2, "Cody Bond", "ante.lectus.convallis@antebibendumullamcorper.ca", "232-513 molestie Road", "Aenean eget Incorporated "
3, "Holmes Cannon", "a@metusAliquam.edu", "P.O. Box 726, 7682 bibendum Rd.", Velit CRAs LLP
4, "Alexander Lewis", "risus@urna.edu", "Ap #375 -9675 lacus Av.", "Ut Aliquam Iaculis Inc."
5, "Gavin Ortiz", "sit.amet@aliquameu.net", "Ap #453 -1440 Urna. St. "," Libero Nec Ltd "
6, "Ralph Fleming", "sociis.natoque.penatibus@quismassaMauris.edu", "363-6976 lacus." St. "," Quisque fringilla PC "
7, "Merrill Norton", "at.sem@elementum.net", "P.O Box 452, 6951 egestas." St. "," Nec metus Institute "

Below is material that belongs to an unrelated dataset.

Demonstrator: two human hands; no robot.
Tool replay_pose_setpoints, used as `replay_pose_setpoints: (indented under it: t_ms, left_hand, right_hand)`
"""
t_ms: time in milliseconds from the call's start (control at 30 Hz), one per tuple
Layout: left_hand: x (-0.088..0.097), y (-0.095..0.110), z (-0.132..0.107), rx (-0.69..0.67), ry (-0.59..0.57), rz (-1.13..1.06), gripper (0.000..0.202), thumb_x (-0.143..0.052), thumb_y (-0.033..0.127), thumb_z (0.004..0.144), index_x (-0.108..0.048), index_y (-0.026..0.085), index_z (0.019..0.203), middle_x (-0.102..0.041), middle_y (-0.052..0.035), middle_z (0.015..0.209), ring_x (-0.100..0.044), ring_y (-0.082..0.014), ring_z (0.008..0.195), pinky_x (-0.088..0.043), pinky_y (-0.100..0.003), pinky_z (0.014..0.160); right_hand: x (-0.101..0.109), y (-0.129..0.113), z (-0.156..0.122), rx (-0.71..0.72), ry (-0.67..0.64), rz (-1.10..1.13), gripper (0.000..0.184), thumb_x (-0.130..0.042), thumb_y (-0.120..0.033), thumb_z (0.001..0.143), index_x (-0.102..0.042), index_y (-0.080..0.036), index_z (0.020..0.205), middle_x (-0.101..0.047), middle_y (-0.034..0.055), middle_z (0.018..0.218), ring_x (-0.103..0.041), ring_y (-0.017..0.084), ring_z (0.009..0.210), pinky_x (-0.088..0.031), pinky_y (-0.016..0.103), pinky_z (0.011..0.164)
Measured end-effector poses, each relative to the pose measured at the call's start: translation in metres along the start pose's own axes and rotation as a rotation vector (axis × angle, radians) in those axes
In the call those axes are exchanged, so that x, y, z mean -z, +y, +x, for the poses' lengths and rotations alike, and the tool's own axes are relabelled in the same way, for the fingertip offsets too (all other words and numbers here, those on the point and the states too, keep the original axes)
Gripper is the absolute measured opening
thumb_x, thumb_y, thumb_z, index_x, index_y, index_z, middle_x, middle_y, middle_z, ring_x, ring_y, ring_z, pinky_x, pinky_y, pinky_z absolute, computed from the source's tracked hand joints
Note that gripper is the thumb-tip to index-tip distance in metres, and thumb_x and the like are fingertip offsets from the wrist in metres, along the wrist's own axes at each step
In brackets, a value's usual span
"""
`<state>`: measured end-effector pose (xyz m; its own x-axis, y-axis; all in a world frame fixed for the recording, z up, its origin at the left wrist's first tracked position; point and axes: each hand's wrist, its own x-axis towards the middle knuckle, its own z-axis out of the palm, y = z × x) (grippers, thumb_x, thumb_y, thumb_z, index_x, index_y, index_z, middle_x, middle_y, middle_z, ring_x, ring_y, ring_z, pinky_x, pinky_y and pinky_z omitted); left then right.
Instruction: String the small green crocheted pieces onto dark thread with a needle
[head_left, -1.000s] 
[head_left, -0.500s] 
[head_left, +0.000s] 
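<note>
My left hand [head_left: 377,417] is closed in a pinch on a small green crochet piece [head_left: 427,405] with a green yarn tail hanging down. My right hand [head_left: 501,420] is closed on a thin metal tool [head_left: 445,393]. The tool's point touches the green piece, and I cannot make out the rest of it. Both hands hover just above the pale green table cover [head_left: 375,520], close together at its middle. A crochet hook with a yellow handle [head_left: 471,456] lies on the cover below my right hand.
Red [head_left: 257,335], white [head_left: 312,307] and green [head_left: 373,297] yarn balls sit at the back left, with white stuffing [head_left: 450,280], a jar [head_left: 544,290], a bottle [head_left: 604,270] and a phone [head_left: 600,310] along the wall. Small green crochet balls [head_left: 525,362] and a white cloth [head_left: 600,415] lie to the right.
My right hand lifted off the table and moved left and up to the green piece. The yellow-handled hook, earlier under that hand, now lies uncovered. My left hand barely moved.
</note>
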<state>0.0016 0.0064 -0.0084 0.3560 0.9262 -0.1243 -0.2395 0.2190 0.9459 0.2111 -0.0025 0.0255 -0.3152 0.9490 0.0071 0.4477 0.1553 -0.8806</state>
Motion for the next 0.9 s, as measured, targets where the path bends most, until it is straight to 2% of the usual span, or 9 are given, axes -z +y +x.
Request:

8, "Nathaniel Carrillo", "eget@massa.co.uk", "Ap #438 -604 tellus St.", "Blandit Viverra Corporation"
9, "Warren Valenzuela", "tempus.scelerisque.lorem@ornare.co.uk", "Ap #590 -320 Nulla Av.", "Ligula aliquam erat Incorporated "
"Donovan Hill", "facilisi@augue.org", "979-6729 Donec Road", "Turpis in Condimentum Associates"
One, "Kamal Matthews", "augue.ut@necleoMorbi.org", "Ap #530 -8214 convallis, St.", "Tristique senectus Et Foundation"
7. Receive Hive Data
After completing all of the above steps, now you send the data to Kafka and you will see the data sent to the hive in a few seconds.